エデンでは能力の特訓をしていても特に不審がられない。それは普通の光景だからだ。
「さ、始めるわよ。まずはとにかく能力を発動して」
「なあ、その前にさ」
黒神はストレッチのために屈伸をしながら尋ねる。
「確かエデンは外界から隔離されてるんだろ? どうやって入ったんだ?」
「ああそれ。んー簡単に言っていいのか分からないけど……」
そうは言いつつも、朝影はまるで当然かのように答える。
「『楽園解放』のメンバーのテレポートで入ったのよ」
「エデンの管理状態はどうなってるんだよ……」
かなり問題のような気もするが、朝影にとってはそうではないらしい。
「実際、エデンから外界に出てくる人間もいるのよ。『楽園解放』の中にもいるわ、エデン出身のメンバーが」
「おい、さらっと衝撃的なこと言いやがって」
「……かなり情報統制されてるのね。危険思想を生まないためかしら」
もしかしたら、エデンに住む人間の中には外界出身の者もいるかもしれない。そう黒神は危惧したが、朝影はそれを否定した。
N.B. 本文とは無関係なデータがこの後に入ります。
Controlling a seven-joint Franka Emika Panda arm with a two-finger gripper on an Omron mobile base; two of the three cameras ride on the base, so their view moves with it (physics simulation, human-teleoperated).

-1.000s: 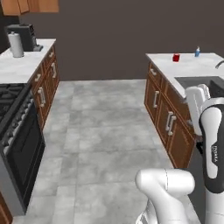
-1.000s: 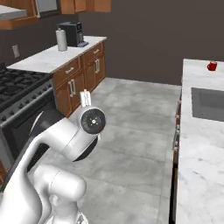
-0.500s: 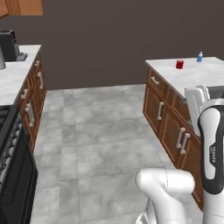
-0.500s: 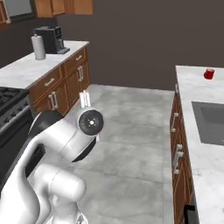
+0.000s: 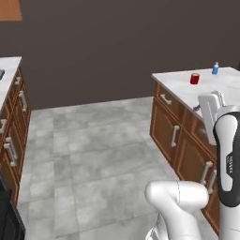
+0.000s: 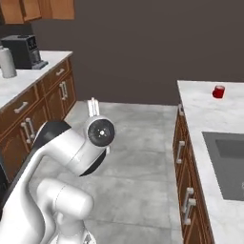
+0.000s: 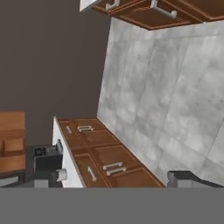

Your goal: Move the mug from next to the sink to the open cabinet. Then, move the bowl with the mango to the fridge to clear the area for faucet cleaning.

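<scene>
Grey stone floor tiles (image 5: 93,154) filled the middle of the room, with a dark brown wall (image 6: 143,43) closing it off at the back. Low wooden cabinets (image 5: 180,140) with metal handles ran under a white marble counter (image 6: 209,119) on the right side of the aisle, and a matching run of cabinets (image 6: 28,114) under a second counter (image 6: 28,76) stood along the left side. The white arm (image 6: 71,157) rose folded near the base, well short of the right-hand counter, with open floor between.

A dark grey sink (image 6: 226,162) was sunk into the right-hand counter. The small red mug (image 5: 195,78) stood upright on the marble toward the far end of that counter, well apart from the sink, and a little blue bottle (image 5: 215,68) stood near it, closer to the wall. On the left-hand counter sat a black coffee machine (image 6: 24,50) with a pale grey canister (image 6: 6,62) just beside it. Wooden wall cupboards (image 6: 38,9) hung above that corner.

In the hand view the gripper (image 7: 113,179) looked sideways across the floor at the left cabinets; its two dark fingertips (image 7: 186,178) stood wide apart with nothing between them.
</scene>
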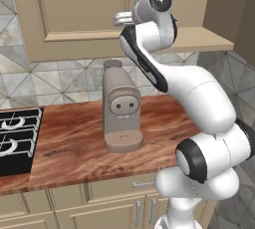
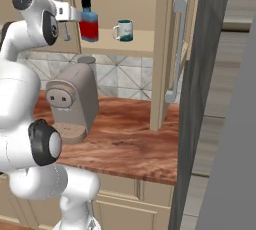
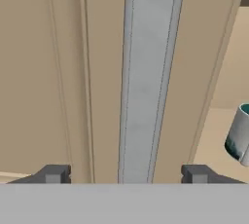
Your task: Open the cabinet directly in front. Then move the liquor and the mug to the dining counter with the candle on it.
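Observation:
The cabinet [image 1: 74, 14] has its right door [image 2: 162, 49] swung open and its left door closed. On the shelf inside stand the liquor [image 2: 89, 21], a red and blue bottle with a black cap, and to its right the white mug [image 2: 123, 30] with a teal inside. My gripper [image 2: 72, 14] [image 1: 121, 19] is up at the left door's long silver handle [image 3: 146, 82]. In the hand view the gripper [image 3: 125, 174] is open, one fingertip on each side of the handle and neither touching it. The mug's edge [image 3: 240, 138] shows at the right. The dining counter and the candle are out of view.
A beige coffee machine [image 1: 121, 108] stands on the wood countertop [image 1: 74, 148] below the cabinet, under my arm. A black stove [image 1: 17, 138] lies at the left. The open door's handle [image 2: 178, 49] juts out, and a tall dark panel [image 2: 210, 99] rises at the right.

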### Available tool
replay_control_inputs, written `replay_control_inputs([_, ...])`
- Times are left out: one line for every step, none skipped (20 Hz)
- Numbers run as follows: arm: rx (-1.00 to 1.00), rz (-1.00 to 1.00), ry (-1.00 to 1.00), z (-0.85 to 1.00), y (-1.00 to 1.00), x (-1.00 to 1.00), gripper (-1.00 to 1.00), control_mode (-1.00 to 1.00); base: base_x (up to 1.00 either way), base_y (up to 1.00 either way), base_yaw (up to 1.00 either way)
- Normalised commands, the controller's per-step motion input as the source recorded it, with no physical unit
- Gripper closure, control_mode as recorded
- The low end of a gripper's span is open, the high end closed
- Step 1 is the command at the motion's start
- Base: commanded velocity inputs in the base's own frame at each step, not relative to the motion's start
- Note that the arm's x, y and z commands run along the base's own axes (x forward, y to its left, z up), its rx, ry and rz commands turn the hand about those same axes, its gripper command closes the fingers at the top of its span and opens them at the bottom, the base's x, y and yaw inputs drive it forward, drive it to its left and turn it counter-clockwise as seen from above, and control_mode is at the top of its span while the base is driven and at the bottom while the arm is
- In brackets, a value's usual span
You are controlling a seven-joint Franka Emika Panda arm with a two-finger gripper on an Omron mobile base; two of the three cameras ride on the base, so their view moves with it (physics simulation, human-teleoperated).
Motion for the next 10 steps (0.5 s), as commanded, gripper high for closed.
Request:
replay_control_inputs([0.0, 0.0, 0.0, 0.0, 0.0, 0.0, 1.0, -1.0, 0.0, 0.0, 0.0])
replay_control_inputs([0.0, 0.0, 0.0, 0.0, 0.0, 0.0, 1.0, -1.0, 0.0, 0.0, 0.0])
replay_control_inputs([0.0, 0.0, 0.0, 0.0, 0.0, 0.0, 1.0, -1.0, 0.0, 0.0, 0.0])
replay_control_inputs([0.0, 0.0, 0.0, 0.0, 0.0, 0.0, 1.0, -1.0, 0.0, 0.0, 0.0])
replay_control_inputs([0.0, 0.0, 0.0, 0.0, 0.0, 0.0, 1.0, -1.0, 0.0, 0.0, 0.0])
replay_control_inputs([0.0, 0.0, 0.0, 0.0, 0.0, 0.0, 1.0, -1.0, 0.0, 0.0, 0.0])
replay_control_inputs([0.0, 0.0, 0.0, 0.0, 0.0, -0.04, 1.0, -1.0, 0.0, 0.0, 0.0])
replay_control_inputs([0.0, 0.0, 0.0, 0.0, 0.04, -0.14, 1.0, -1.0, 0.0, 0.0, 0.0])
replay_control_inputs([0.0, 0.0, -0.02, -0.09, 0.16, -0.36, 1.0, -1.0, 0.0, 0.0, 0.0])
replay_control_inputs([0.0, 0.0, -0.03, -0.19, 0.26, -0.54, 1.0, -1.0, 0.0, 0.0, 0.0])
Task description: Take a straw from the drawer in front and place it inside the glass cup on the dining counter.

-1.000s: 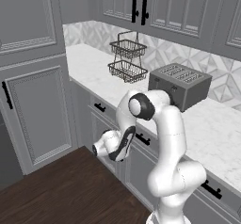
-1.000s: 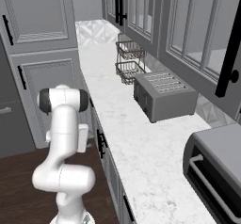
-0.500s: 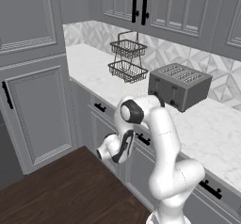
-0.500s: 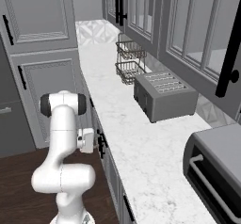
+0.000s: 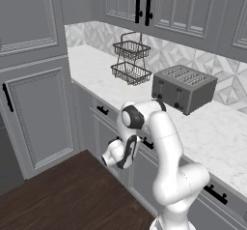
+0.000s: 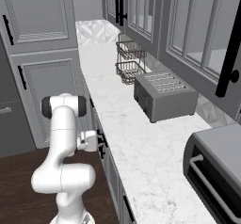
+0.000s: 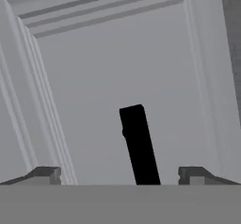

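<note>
My gripper (image 5: pixel 128 152) hangs low in front of the grey cabinets under the wall worktop, its jaws open with nothing between them. In the hand view the two fingertips (image 7: pixel 45 174) stand wide apart, and the black bar handle (image 7: pixel 139 145) of the shut drawer (image 7: pixel 117 72) rises between them, close ahead. The right base view shows the gripper (image 6: pixel 98 143) right at that panelled front, beside the handle (image 6: pixel 101 148). The straw is hidden. The glass cup and the dining counter are out of view.
On the marble wall worktop (image 5: pixel 212 132) stand a toaster (image 5: pixel 183 86) and a two-tier wire basket (image 5: pixel 130 60). A dark oven (image 6: pixel 216 171) sits at the worktop's near end. A tall grey cupboard (image 5: pixel 34 113) closes the left side. Dark wood floor (image 5: pixel 62 195) lies below.
The arm has sunk a little and the hand has edged down and closer to the drawer front. The jaws have stayed open.
</note>
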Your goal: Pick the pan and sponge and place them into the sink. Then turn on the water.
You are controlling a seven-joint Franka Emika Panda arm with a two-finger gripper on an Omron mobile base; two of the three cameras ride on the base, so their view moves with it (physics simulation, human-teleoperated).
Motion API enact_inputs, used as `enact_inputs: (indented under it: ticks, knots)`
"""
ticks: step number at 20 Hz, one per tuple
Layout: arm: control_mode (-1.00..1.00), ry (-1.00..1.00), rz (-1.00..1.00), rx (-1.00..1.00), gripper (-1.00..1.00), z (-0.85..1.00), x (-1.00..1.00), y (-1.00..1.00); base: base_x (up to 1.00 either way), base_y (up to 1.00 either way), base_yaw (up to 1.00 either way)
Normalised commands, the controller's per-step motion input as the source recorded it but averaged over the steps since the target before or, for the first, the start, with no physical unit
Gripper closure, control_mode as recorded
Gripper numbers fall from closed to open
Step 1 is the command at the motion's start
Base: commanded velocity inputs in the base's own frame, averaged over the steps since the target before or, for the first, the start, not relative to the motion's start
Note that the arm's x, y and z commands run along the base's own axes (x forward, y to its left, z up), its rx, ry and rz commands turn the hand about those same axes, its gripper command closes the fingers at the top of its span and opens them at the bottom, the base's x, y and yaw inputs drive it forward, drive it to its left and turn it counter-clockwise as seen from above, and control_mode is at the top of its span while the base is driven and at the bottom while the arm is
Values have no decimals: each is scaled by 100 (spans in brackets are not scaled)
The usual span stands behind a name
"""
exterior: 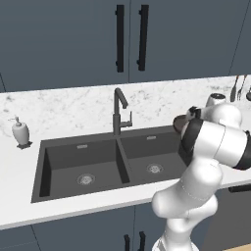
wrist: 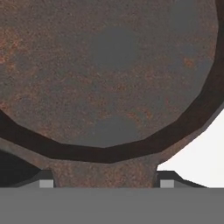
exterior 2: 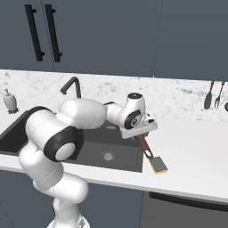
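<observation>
Pan (wrist: 109, 74), dark brown and rust-mottled, is lying on the white surface (exterior 2: 196, 151) just right of the sink (exterior: 98, 166), its round bowl taking up most of the hand view; its short handle (exterior 2: 144, 146) is pointing toward the near edge of the surface; the tool (wrist: 104, 183) is sitting low over the root of that handle, one dark fingertip (wrist: 46, 181) showing on each side of it, the jaws standing partly apart around the handle, though whether they are actually pressing on it cannot be told; the sponge (exterior 2: 158, 165), yellow with a grey-green top, is lying at the near end of the handle, touching it or just beside it; the double-basin sink is sitting dry, with a silver drain in each basin; the dark angular faucet (exterior: 119, 112) is rising behind the divider; a soap dispenser (exterior: 20, 132) is standing far left of the sink; utensils (exterior 2: 213, 95) are hanging against the marbled wall at the far right.
</observation>
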Motion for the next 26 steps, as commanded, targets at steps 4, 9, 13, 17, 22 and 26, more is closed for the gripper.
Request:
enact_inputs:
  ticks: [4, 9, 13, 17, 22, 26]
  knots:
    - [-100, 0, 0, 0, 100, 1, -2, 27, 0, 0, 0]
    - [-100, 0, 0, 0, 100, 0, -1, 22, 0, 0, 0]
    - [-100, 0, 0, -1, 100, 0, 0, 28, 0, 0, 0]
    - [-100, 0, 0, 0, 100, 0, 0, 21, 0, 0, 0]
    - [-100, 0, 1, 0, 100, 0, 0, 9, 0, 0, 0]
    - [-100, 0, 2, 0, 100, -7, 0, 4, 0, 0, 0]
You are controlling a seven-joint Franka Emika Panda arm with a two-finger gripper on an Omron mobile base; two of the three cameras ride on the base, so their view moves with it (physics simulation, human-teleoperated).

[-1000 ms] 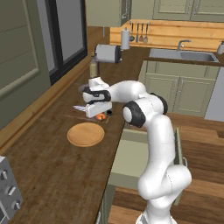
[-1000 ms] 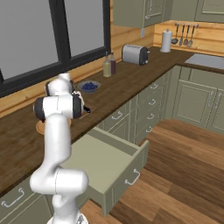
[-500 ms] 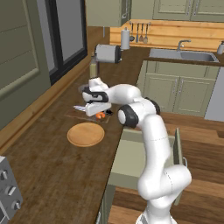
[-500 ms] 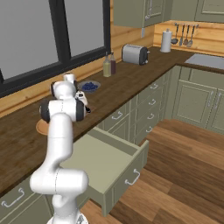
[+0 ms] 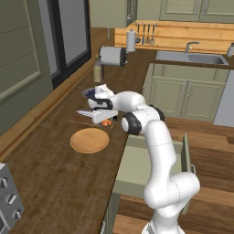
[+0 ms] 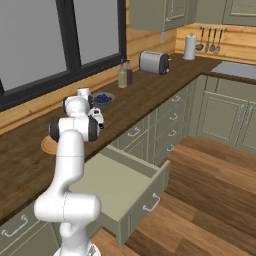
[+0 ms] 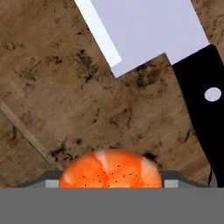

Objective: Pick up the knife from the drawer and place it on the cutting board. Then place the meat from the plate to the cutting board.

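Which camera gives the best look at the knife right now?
The hand view: the knife lies close up on the cutting board, blade and black handle clear. The left base view shows its blade small; the right base view doesn't help.

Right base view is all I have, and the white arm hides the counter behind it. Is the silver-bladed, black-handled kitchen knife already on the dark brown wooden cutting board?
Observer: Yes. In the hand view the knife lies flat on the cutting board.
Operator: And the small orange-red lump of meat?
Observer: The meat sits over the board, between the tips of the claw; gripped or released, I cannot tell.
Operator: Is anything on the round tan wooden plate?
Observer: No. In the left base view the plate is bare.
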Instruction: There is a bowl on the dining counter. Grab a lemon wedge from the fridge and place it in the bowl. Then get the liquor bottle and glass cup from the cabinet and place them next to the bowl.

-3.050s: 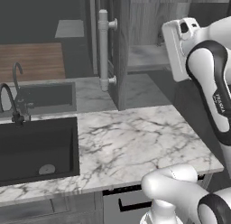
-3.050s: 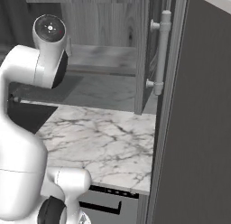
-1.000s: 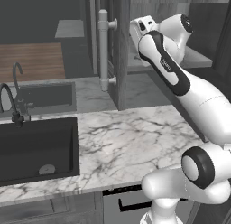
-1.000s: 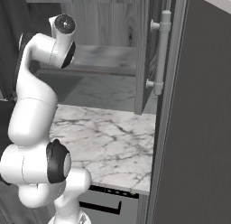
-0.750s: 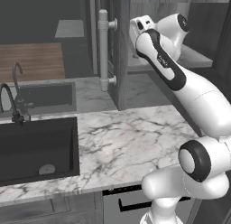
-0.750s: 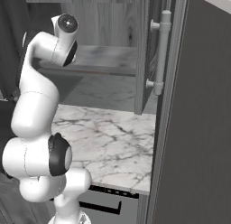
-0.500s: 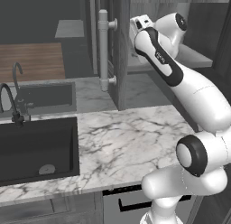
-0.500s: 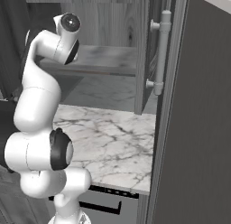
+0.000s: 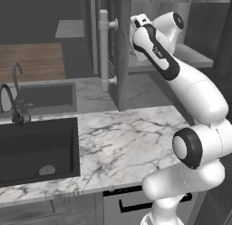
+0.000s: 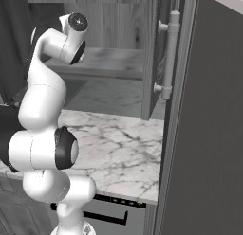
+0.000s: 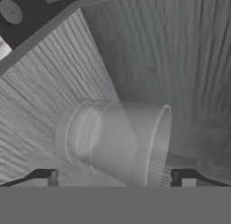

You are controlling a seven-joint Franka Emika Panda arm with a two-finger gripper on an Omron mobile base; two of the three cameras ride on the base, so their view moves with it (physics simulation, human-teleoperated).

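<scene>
Near counter: I stand at a marble counter point(image 9: 131, 138) with a dark sink point(image 9: 36, 149) at its left; this is not the dining counter, so the bowl is elsewhere and I cannot place it from here.
Arm: I reach up and away from that slab into the open cabinet point(image 10: 118, 25), my hand set in over its grey shelf point(image 10: 114, 63).
Cabinet door: it swings out to the left of my arm, and its pale bar handle point(image 9: 104, 51) hangs well clear of me.
Pincer: my gripper point(image 11: 113, 180) is spread wide, its two dark fingertips point(image 11: 43, 177) rising on either side of the view, holding nothing and, as far as I can judge, touching nothing.
Glass cup: the glass cup point(image 11: 113, 142) fills the space just beyond my tips, between them, clear against the wood grain; my hand is rolled, so it looks tipped sideways though it likely stands on the shelf.
Step in hand: I judge this to be the approach to grasp the cup.
How to do it well: I should ease forward until the wall of the cup sits squarely between the tips, keep centred so neither tip nudges it, then close gently on mid-body.
Risk: a clear, smooth tumbler may slide or topple if I close off-centre.
Liquor bottle: I cannot make it out here.
</scene>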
「外界の人間はデバイスなんて持ってないから、能力者は私や貴方みたいに自然発現した人しかいないわ。つまり、能力者の数はかなり少ないの。さすがに、正面からエデンに入るのは無理だから、無能力者は入れない。そう考えると、もしエデンへの侵入者がいるとしてもその人数はかなり少ないと思わない?」
「……確かに」
だが、侵入者の危険がある以上、安心とはいかない。
黒神はストレッチを終えて、右手に神経を集中させる。すると、右手から始まり白いオーラが全身を包む。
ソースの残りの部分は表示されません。